To do: Beginning with the line that contains "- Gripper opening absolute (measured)" in the material below, print each line exactly until the line that contains "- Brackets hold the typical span" has been printed, then stop.
** Recorded information follows **
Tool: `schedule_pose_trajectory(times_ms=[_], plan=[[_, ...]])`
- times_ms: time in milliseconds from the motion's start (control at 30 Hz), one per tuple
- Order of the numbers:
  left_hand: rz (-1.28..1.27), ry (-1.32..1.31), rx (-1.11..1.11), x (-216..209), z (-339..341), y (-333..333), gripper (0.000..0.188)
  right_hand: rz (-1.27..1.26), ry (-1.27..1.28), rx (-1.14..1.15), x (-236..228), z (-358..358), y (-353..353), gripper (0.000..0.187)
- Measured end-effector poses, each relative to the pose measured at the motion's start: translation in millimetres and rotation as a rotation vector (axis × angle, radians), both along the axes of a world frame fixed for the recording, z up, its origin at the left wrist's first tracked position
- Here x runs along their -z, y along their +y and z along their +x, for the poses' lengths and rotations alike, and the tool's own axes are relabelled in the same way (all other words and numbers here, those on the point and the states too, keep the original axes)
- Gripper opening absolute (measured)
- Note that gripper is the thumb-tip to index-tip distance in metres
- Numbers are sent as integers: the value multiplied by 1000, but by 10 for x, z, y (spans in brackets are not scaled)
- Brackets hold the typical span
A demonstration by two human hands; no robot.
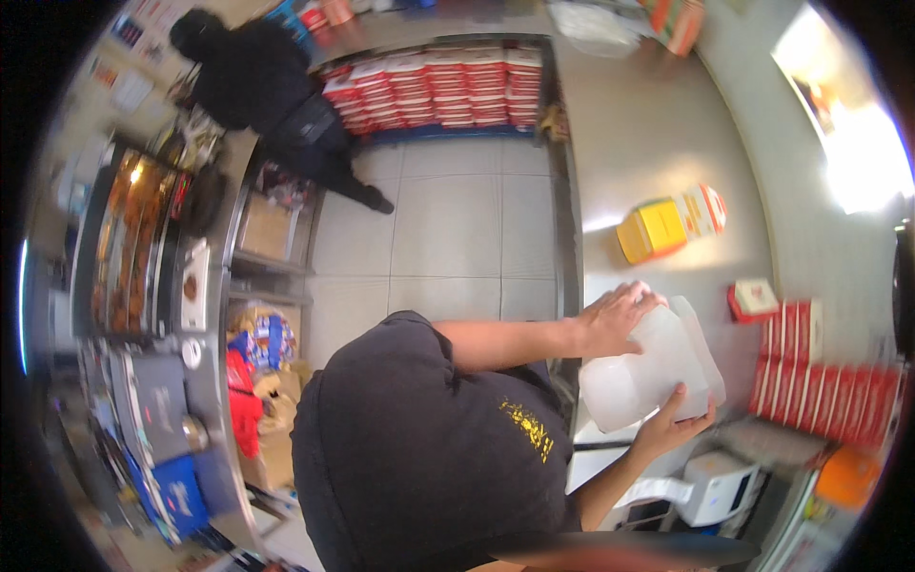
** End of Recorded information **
Completed exercise:
- Gripper opening absolute (measured)
- Note that gripper is the thumb-tip to index-tip distance in metres
- Numbers are sent as integers: the value multiplied by 1000, but by 10 for x, z, y (spans in brackets are not scaled)
- Brackets hold the typical span

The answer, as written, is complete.